» **EXERCISE INSTRUCTIONS**: Extract, unchanged, every line from the top of the material below through the line with "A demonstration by", and no more.
RECORDS TO USE: Begin
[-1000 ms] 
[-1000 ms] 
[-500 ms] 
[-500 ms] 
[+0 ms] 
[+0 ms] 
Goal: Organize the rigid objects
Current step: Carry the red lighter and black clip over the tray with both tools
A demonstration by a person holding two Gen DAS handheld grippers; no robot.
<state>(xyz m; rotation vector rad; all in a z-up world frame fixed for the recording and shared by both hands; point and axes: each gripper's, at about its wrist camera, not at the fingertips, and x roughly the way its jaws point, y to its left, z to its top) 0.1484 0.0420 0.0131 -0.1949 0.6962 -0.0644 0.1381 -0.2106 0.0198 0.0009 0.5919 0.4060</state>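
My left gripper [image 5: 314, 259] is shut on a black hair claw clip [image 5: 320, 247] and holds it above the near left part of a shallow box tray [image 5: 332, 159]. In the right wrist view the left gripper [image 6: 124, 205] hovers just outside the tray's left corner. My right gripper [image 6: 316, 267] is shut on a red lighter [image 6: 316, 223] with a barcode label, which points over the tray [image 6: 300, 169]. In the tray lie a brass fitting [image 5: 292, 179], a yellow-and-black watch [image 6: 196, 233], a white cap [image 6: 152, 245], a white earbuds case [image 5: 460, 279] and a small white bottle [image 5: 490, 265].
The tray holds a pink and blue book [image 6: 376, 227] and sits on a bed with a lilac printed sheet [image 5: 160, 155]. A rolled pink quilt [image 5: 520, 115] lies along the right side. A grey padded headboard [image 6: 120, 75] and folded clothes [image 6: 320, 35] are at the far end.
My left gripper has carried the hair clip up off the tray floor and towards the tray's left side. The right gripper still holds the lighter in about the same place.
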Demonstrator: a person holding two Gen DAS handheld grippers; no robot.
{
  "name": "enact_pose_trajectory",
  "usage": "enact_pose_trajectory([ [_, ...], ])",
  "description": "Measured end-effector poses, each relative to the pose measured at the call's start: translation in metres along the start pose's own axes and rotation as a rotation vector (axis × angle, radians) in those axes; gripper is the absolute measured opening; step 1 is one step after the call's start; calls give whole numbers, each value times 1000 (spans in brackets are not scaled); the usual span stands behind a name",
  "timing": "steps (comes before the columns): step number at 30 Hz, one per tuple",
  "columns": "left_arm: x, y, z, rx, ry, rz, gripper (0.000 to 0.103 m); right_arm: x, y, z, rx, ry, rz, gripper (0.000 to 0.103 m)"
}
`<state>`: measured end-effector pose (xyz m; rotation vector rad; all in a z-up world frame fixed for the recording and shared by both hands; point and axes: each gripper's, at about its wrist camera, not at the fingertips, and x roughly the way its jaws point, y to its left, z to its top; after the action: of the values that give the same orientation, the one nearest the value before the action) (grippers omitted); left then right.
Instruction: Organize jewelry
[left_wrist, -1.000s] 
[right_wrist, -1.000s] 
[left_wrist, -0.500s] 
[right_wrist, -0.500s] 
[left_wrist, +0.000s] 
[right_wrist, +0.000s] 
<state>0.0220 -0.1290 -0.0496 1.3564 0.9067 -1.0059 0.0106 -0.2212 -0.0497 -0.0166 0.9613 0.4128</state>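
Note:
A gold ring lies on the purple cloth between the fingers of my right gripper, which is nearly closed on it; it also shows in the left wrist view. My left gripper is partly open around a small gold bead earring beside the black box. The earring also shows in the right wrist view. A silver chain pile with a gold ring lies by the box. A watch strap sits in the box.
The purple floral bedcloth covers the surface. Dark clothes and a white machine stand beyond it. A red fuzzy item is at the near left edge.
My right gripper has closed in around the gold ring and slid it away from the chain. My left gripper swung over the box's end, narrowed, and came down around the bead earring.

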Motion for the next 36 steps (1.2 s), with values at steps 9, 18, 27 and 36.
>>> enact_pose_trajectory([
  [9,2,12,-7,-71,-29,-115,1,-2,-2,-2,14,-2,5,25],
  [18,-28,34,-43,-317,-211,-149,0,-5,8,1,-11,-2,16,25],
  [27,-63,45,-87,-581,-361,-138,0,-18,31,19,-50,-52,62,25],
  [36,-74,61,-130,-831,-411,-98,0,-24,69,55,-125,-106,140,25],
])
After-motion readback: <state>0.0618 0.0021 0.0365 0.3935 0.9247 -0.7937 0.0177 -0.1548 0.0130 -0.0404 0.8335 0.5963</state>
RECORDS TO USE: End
» **SOLUTION TO THE EXERCISE**:
[-1000 ms] 
[-1000 ms] 
[-500 ms] 
[-500 ms] 
[+0 ms] 
[+0 ms] 
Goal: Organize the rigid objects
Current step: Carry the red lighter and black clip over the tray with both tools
A demonstration by a person holding two Gen DAS handheld grippers; no robot.

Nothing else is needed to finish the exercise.